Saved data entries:
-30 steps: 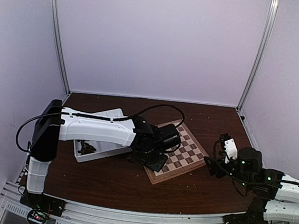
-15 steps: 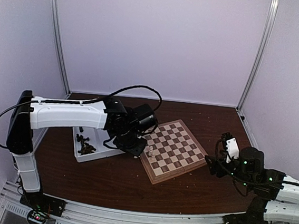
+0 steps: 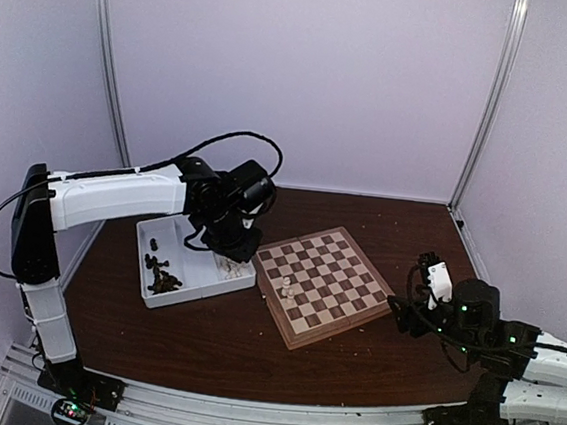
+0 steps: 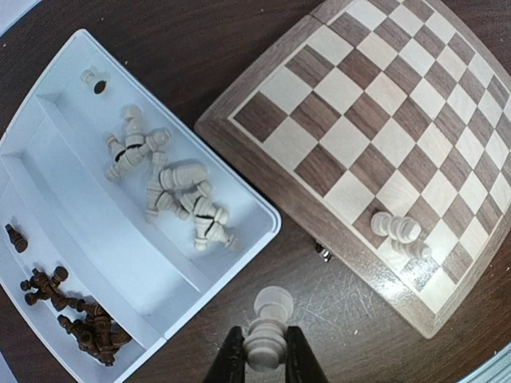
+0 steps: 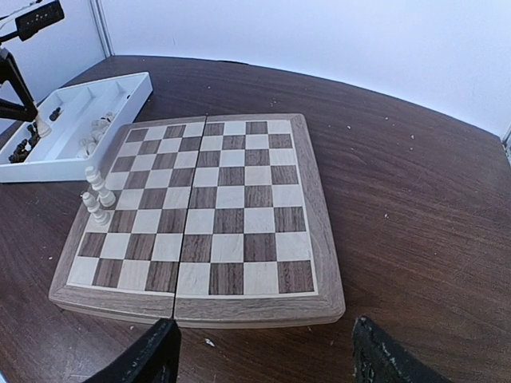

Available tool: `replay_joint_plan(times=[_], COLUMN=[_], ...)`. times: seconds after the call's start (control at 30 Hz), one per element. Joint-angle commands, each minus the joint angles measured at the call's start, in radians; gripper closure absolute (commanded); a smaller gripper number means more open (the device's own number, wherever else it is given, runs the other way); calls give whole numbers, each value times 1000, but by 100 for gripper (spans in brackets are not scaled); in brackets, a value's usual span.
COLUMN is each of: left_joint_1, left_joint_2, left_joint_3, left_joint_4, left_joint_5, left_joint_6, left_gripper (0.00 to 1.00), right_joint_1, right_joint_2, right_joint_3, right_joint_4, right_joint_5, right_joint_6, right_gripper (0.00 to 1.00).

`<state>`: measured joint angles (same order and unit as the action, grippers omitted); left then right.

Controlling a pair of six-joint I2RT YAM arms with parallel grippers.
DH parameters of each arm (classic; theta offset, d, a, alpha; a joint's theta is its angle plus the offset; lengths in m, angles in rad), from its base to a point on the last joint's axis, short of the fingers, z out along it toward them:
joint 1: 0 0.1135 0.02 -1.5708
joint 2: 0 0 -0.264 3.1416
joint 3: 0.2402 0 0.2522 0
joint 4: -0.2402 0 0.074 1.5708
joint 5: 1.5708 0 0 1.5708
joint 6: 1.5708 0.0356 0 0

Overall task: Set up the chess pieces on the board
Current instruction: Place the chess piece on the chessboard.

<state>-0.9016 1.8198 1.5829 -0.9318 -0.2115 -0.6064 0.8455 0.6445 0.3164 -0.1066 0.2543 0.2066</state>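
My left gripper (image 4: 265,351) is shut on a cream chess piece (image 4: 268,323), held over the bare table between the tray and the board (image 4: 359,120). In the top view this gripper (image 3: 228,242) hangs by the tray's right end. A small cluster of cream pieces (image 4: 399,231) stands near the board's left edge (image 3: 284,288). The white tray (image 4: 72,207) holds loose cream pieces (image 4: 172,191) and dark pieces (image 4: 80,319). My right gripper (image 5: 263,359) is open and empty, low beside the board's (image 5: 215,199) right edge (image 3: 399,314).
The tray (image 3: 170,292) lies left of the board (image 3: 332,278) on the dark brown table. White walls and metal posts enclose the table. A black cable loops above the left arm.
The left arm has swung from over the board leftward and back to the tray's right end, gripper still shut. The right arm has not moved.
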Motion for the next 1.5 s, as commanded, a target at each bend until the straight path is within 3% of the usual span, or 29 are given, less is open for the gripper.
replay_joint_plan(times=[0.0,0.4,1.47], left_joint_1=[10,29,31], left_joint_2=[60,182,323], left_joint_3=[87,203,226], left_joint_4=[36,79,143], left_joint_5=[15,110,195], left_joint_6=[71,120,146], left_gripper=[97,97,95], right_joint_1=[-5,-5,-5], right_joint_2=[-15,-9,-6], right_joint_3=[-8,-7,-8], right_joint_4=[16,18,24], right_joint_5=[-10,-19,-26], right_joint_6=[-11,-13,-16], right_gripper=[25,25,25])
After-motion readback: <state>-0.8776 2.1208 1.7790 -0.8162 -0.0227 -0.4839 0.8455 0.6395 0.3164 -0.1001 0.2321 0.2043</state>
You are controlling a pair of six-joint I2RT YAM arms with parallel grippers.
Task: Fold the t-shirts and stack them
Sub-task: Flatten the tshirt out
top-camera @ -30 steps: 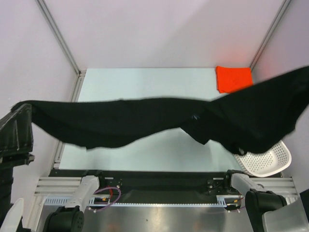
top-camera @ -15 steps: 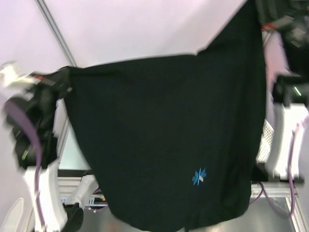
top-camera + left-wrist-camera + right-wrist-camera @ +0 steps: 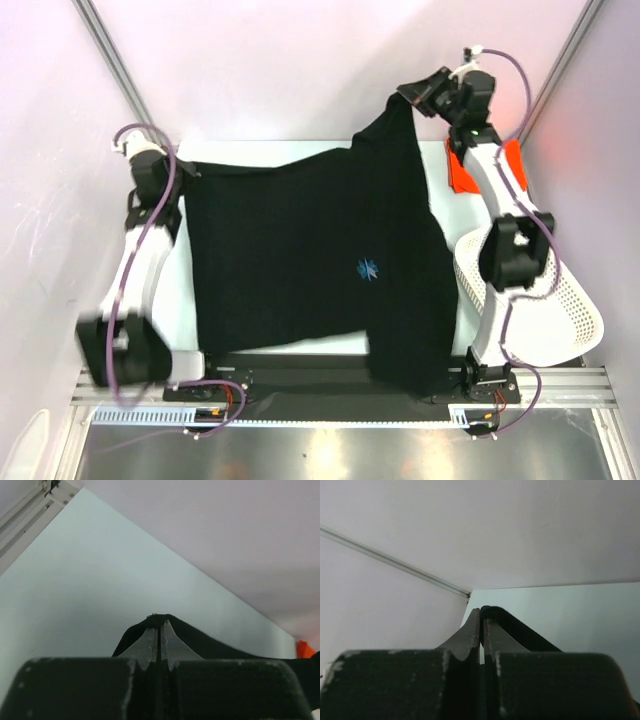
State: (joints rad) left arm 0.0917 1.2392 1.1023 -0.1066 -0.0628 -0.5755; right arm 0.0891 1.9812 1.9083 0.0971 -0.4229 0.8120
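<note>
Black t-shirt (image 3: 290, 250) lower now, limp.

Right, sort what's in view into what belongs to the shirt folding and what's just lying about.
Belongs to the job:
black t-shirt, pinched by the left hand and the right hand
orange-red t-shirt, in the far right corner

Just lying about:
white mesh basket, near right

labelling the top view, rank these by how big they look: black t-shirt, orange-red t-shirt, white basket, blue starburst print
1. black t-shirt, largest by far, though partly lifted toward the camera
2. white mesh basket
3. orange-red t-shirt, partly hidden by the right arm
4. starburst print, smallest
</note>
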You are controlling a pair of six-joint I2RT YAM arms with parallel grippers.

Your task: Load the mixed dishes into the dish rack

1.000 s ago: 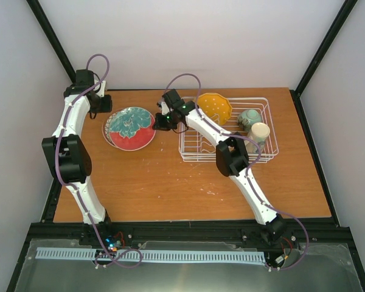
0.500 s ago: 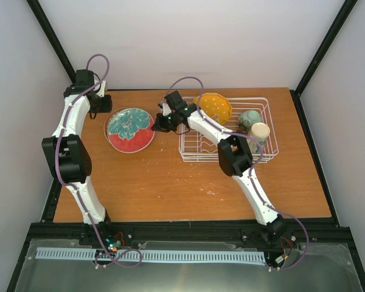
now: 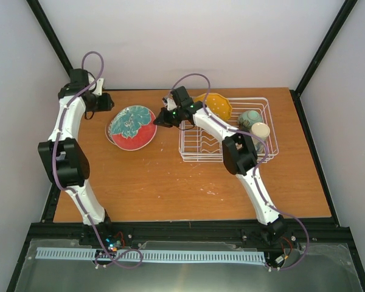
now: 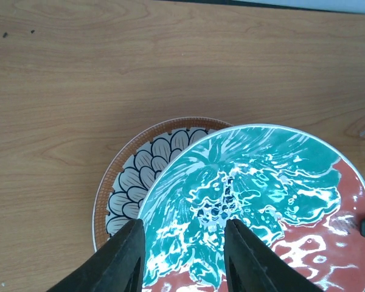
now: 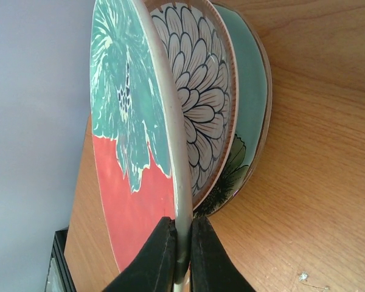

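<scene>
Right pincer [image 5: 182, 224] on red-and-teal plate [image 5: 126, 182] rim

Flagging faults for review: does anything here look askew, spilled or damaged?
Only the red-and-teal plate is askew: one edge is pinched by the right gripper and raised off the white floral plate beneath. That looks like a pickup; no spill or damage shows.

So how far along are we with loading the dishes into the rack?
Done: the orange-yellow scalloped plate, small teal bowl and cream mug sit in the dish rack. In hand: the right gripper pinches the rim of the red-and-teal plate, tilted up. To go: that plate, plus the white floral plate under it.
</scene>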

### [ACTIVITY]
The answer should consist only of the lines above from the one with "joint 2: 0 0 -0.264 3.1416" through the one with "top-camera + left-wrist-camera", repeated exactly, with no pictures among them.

### [WRITTEN REPLY]
joint 2: 0 0 -0.264 3.1416
joint 3: 0.2402 0 0.2522 0
joint 4: -0.2402 0 0.074 1.5708
joint 5: 1.5708 0 0 1.5708
joint 6: 1.5708 0.0356 0 0

Overall task: Set up the chess pieces on the board
Current instruction: Place the chess piece on the chessboard.

<state>-0.9016 1.8198 1.5829 -0.9318 -0.2115 -0.6064 0.8455 0.6445 0.3164 -0.1066 0.2543 0.2066</state>
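My left gripper (image 4: 265,351) is shut on a cream chess piece (image 4: 268,323), held over the bare table between the tray and the board (image 4: 359,120). In the top view this gripper (image 3: 228,242) hangs by the tray's right end. A small cluster of cream pieces (image 4: 399,231) stands near the board's left edge (image 3: 284,288). The white tray (image 4: 72,207) holds loose cream pieces (image 4: 172,191) and dark pieces (image 4: 80,319). My right gripper (image 5: 263,359) is open and empty, low beside the board's (image 5: 215,199) right edge (image 3: 399,314).
The tray (image 3: 170,292) lies left of the board (image 3: 332,278) on the dark brown table. White walls and metal posts enclose the table. A black cable loops above the left arm.
The left arm has swung from over the board leftward and back to the tray's right end, gripper still shut. The right arm has not moved.
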Motion for the next 1.5 s, as commanded, a target at each bend until the straight path is within 3% of the usual span, or 29 are given, less is open for the gripper.
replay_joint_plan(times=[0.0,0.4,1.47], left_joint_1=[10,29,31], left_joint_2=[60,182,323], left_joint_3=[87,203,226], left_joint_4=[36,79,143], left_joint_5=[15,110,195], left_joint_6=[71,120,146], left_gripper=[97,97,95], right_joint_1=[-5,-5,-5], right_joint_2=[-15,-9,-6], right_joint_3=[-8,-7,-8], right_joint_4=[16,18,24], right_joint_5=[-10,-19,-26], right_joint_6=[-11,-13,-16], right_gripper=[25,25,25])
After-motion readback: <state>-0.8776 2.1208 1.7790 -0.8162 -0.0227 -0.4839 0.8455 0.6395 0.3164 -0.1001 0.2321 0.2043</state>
You are controlling a pair of six-joint I2RT YAM arms with parallel grippers.
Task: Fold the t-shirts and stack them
Sub-task: Flatten the tshirt out
top-camera @ -30 steps: 
top-camera @ -15 steps: 
top-camera + left-wrist-camera + right-wrist-camera @ +0 steps: 

The response has been given in full.